Solving the nonlinear Schrödinger equation by Monte Carlo method
The work is devoted to the numerical analysis of solution of the nonlinear Schrödinger equation with additive Gaussian noise, describing the propagation of light pulses in fiber-optic communication lines (FOL) [1]. The spectral efficiency of fiber-optic soliton, as well as the effects that affect its growth is investigated. With the combination of a non-linear analogue of the Fourier method of splitting into physical processes in the long sections [2, 3], and Euler's method for the solution of a short section of the SDE [4] a stochastic analysis of the interaction of two solitons is conducted. Statistical modeling on supercomputer helps us to study the stability of solitons over long distances, depending on the characteristics of random noise transmitter and noise generated because of an optically amplified spontaneous emission.

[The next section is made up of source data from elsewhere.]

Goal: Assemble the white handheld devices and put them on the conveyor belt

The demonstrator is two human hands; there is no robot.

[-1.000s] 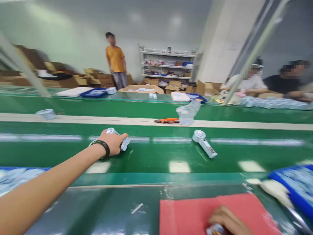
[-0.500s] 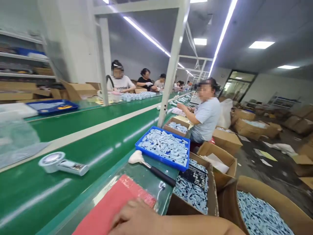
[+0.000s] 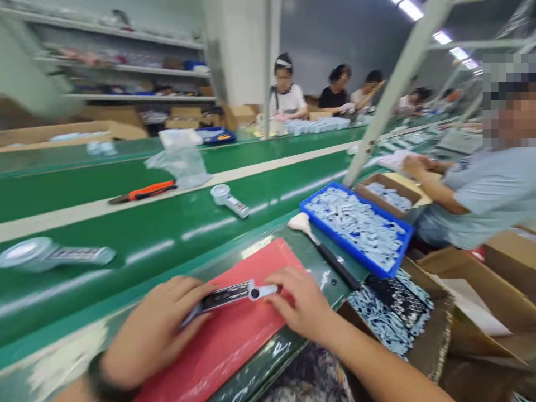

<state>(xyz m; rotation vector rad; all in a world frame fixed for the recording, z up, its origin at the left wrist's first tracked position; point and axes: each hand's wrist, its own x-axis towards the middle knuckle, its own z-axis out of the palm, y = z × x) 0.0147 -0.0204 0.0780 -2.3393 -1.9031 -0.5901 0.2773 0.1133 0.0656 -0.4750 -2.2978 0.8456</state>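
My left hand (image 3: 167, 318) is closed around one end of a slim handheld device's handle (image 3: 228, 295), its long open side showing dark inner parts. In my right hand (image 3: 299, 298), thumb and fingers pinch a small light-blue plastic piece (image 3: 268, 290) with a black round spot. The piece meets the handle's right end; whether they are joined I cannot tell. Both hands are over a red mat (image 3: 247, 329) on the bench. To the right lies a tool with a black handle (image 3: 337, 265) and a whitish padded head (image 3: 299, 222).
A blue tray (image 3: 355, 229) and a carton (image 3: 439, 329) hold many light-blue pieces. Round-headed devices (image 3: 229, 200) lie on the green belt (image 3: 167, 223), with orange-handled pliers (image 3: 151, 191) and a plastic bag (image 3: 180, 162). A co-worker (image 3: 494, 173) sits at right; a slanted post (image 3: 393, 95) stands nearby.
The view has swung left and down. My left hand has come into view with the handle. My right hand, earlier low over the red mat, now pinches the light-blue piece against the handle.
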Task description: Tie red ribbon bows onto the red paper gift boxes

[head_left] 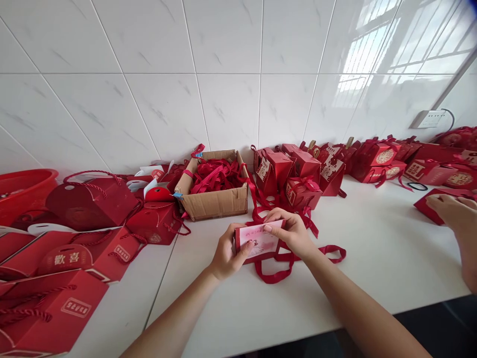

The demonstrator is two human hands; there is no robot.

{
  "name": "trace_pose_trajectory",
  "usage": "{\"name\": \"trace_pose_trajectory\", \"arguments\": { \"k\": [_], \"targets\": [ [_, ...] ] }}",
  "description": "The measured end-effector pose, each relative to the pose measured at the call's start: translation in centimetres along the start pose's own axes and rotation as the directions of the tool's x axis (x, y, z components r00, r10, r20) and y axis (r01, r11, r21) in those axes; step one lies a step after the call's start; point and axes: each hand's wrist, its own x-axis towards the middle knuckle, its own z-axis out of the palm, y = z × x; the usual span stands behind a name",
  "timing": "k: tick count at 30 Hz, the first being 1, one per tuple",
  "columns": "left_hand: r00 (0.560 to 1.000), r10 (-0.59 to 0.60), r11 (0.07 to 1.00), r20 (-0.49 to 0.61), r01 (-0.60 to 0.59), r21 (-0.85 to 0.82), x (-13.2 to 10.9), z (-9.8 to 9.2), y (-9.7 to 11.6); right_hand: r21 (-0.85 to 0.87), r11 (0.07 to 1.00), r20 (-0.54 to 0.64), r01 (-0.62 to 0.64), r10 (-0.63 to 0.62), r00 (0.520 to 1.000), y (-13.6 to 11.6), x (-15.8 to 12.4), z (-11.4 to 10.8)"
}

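Note:
Between my two hands is a small red box with a pink printed face [261, 240], held just above the white table. My left hand [230, 252] grips its left side, thumb across the printed face. My right hand [289, 232] holds the upper right edge, with the thumb on the front and fingers behind. A red ribbon [274, 277] loops out below and to the right of the box, lying on the table. Just behind stands an open cardboard box [214, 205] filled with red ribbons.
Red gift boxes [274, 171] line the tiled wall. Larger red boxes with rope handles [95, 199] crowd the left, near a red basin [32, 191]. At the right, another person's hand [452, 211] touches a red box [428, 206]. A black ring [417, 186] lies nearby.

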Motion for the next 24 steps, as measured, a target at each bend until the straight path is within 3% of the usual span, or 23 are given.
{"name": "trace_pose_trajectory", "arguments": {
  "k": [4, 10, 15, 17, 19, 21, 24],
  "targets": [
    [0.988, 0.068, 0.996, -0.137, -0.076, -0.049, 0.3, 0.0, 0.3, 0.092, 0.991, 0.009, -0.097, 0.096, 0.995, 0.4, 0.0, 0.4],
    [0.985, 0.165, 0.986, -0.059, -0.165, -0.002, 0.8, -0.6, 0.8, 0.260, 0.946, 0.067, -0.191, 0.179, 0.981, 1.3, -0.3, 0.9],
    [0.944, 0.206, 0.950, -0.256, -0.130, 0.283, 4.6, -4.0, 1.5, 0.242, 0.953, 0.025, -0.183, 0.183, 0.983, 1.8, -0.3, 1.0],
    [0.944, 0.272, 0.819, -0.186, -0.126, 0.559, 6.7, -5.6, 1.5, 0.239, 0.958, 0.021, -0.158, 0.158, 0.987, 2.0, -0.3, 0.9],
    [0.971, 0.209, 0.596, -0.114, -0.034, 0.802, 8.2, -6.7, 1.1, 0.251, 0.960, 0.041, -0.127, 0.121, 0.992, 2.0, -0.3, 0.9],
    [0.993, 0.100, 0.389, -0.063, 0.020, 0.921, 8.7, -7.0, 0.6, 0.272, 0.957, 0.083, -0.103, 0.084, 0.993, 2.0, -0.4, 0.8],
    [0.996, 0.058, 0.258, -0.066, 0.049, 0.965, 7.3, -6.5, -0.2, 0.286, 0.954, 0.141, -0.095, 0.056, 0.988, 1.7, -0.5, 0.8]
  ]
}}
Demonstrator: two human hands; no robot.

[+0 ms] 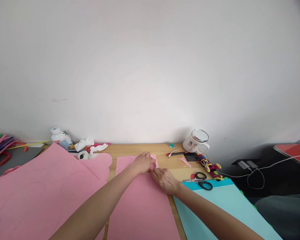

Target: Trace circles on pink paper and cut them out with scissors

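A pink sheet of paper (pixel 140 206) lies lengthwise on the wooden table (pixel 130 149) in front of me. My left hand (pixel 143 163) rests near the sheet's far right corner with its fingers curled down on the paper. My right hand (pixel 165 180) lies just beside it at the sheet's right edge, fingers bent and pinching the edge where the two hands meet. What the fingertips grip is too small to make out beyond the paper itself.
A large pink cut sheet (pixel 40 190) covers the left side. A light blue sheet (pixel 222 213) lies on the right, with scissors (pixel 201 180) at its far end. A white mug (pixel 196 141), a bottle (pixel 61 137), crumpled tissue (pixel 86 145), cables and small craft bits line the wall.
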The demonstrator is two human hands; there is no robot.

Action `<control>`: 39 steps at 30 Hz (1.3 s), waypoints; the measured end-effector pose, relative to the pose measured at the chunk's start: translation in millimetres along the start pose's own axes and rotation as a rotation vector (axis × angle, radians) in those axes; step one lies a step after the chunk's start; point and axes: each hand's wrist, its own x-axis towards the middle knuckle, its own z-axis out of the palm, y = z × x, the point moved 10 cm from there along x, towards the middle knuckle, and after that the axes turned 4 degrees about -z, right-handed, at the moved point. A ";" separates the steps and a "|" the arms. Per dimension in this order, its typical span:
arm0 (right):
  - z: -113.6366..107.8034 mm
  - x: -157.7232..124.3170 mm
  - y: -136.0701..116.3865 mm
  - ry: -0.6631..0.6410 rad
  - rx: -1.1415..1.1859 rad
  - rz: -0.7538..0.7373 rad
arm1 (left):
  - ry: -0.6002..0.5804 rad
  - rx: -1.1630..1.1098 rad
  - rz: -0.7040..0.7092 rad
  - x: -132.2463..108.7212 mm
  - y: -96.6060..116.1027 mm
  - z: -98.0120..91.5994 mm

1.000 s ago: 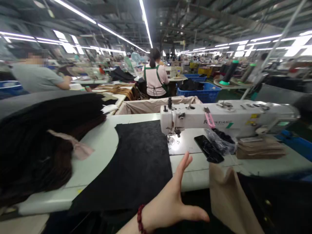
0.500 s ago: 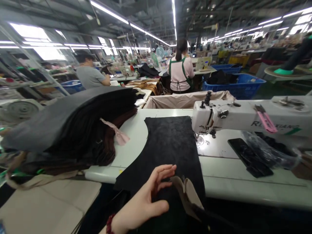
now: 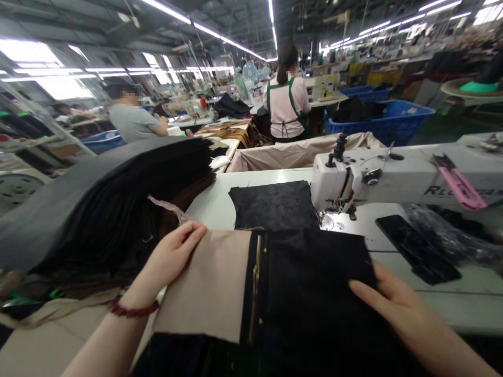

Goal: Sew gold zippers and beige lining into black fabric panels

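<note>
newly spread over one black sheet [image 3: 275, 205] lies one beige-and-black zipped panel [image 3: 310, 293]. my left hand [image 3: 171, 257] rests half-curled on its beige corner, my right hand [image 3: 398, 310] flat and open on the black half. one sewing machine [image 3: 396, 178] reads "rl".

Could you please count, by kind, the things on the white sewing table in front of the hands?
Sewing machine: 1
Phone: 1
Pink snips: 1
Clear plastic bag: 1
Loose black fabric piece: 1
Zipped beige-and-black panel: 1
Total: 6
</note>
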 end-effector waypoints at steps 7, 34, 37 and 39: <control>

The project has been partially supported by grants of RFBR (projects 14-01-00340 and 14-01-31451).
REFERENCES
1. G. A. Agrawal, Nonlinear Fiber Optic, Academic Press, Boston, 2001.
2. A. A. Redyuk, A. S. Skidin, A. V. Shafarenko, M. P. Fedoruk, “Direct modelling of error statistics for data transmission through a high data rate communication line using a four-level phase modulation format”, Kvant. electron., 42:7 (2012), 645–649
3. A. E. Ismagulov, S. A. Babin, E. V. Podivilov, M. P. Fedoruk, I. S. Shelemba, O. V. Shtyrina, “Modulation instability of narrow-band nanosecond pulses propagating in anomalous-dispersion fibre”, Kvant. electron., 39:8 (2009), 765–769
4. Artemiev S.S. etc., The analysis of stochastic fluctuations by Monte Carlo method on supercomputers, Novosibirsk, 2015 (in print)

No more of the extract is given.